Work to complete:
Retype only what runs from the beginning of the data through the line with "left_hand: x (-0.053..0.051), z"; please omit the pictures and keep every line exact.

Source data:
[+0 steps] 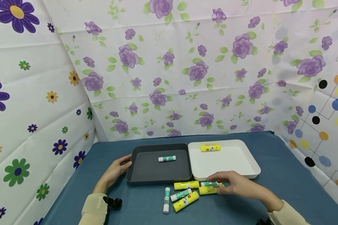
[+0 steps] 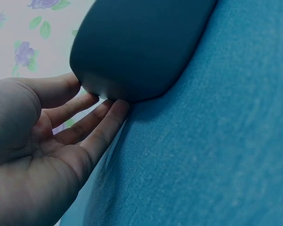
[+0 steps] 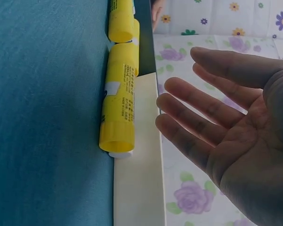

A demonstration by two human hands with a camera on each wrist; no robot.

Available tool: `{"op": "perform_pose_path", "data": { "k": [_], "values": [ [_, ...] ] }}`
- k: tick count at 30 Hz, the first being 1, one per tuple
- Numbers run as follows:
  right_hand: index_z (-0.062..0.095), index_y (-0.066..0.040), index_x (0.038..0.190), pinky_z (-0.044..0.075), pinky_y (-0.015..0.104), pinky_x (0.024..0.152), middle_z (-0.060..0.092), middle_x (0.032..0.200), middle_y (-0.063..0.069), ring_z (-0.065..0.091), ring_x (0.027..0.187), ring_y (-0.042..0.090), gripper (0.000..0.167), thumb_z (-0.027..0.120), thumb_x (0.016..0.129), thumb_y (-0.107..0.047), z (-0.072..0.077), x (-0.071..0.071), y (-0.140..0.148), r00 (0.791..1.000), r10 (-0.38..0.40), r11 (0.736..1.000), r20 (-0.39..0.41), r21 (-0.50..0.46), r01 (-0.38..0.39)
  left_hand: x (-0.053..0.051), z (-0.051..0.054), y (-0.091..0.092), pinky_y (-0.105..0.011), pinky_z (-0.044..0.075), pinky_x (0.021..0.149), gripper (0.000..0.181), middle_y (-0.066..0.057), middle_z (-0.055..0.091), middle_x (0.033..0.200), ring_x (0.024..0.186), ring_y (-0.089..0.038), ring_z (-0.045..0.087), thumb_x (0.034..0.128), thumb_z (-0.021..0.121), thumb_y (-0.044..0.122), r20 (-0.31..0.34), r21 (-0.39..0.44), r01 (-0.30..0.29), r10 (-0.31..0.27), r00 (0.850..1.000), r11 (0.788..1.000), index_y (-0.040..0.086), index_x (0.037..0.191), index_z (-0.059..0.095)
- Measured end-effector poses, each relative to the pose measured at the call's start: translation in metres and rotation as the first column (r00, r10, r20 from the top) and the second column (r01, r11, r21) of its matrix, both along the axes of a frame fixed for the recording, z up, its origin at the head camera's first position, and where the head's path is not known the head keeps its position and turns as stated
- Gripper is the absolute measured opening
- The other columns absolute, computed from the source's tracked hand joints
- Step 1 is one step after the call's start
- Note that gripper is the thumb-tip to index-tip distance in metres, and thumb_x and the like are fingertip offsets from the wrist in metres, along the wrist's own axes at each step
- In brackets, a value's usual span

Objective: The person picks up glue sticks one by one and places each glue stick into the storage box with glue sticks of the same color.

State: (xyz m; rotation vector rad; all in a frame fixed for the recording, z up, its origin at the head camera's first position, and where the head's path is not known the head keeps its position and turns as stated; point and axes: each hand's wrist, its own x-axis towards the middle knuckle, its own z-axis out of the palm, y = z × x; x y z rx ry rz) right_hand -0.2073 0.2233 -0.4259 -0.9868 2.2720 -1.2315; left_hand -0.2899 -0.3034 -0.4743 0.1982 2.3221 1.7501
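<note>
My left hand (image 1: 114, 171) touches the left outer wall of a dark grey tray (image 1: 146, 178) with fairly straight fingertips, seen close in the left wrist view. A green-and-white glue stick (image 1: 167, 158) lies in that tray. My right hand (image 1: 236, 184) hovers in front of the white tray (image 1: 252, 167), fingers spread and apart from a yellow glue stick (image 3: 118, 101). Behind that stick, a green-and-white glue stick (image 1: 205, 183) is partly hidden. Another yellow glue stick (image 1: 186, 185) lies along the dark tray's front edge. Inside the white tray is a yellow glue stick (image 1: 210, 148).
Nearer the front lie a tilted yellow glue stick (image 1: 186, 201), a green-and-white one (image 1: 181, 194) beside it, and another (image 1: 166, 200) pointing toward me. Blue cloth (image 1: 140, 206) covers the table. Flower-patterned sheets (image 1: 169, 78) hang behind and at the left; a dotted one hangs right.
</note>
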Motion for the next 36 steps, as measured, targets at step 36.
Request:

Response box:
[+0 steps] 
[+0 steps] 
[+0 steps] 

A demonstration by two human hands with a camera on each wrist; no robot.

Available tool: `{"op": "perform_pose_path", "data": { "k": [_], "values": [ [_, ...] ] }}`
- k: tick count at 30 Hz, the first being 1, one per tuple
- Numbers run as follows:
  right_hand: index_z (-0.062..0.095), index_y (-0.066..0.040), index_x (0.038..0.190), pinky_z (-0.044..0.075), pinky_y (-0.015..0.104), pinky_x (0.024..0.152), middle_z (-0.060..0.092), middle_x (0.032..0.200), middle_y (-0.063..0.069), ring_z (-0.065..0.091), ring_x (0.027..0.187), ring_y (-0.042..0.090), gripper (0.000..0.167), thumb_z (-0.027..0.120), thumb_x (0.016..0.129), thumb_y (-0.107..0.047), z (-0.072..0.077), x (-0.071..0.071), y (-0.140..0.148), r00 (0.791..1.000), r10 (-0.38..0.40), r11 (0.736..1.000), r20 (-0.39..0.41), r21 (-0.50..0.46), r01 (-0.38..0.39)
  left_hand: x (-0.053..0.051), z (-0.051..0.054), y (-0.091..0.092), pinky_y (-0.105..0.011), pinky_z (-0.044..0.075), pinky_x (0.021..0.149), gripper (0.000..0.181), middle_y (-0.066..0.057), middle_z (-0.055..0.091), middle_x (0.033..0.200), ring_x (0.024..0.186), ring_y (-0.089..0.038), ring_z (-0.045..0.087), thumb_x (0.034..0.128), thumb_z (-0.021..0.121), thumb_y (-0.044..0.122), r20 (-0.31..0.34), r21 (-0.39..0.44), r01 (-0.30..0.29), r10 (-0.31..0.27), r00 (0.850..1.000), r11 (0.788..1.000), index_y (-0.040..0.086), index_x (0.037..0.191), index_z (-0.059..0.095)

Nothing else is needed to finish the exercise.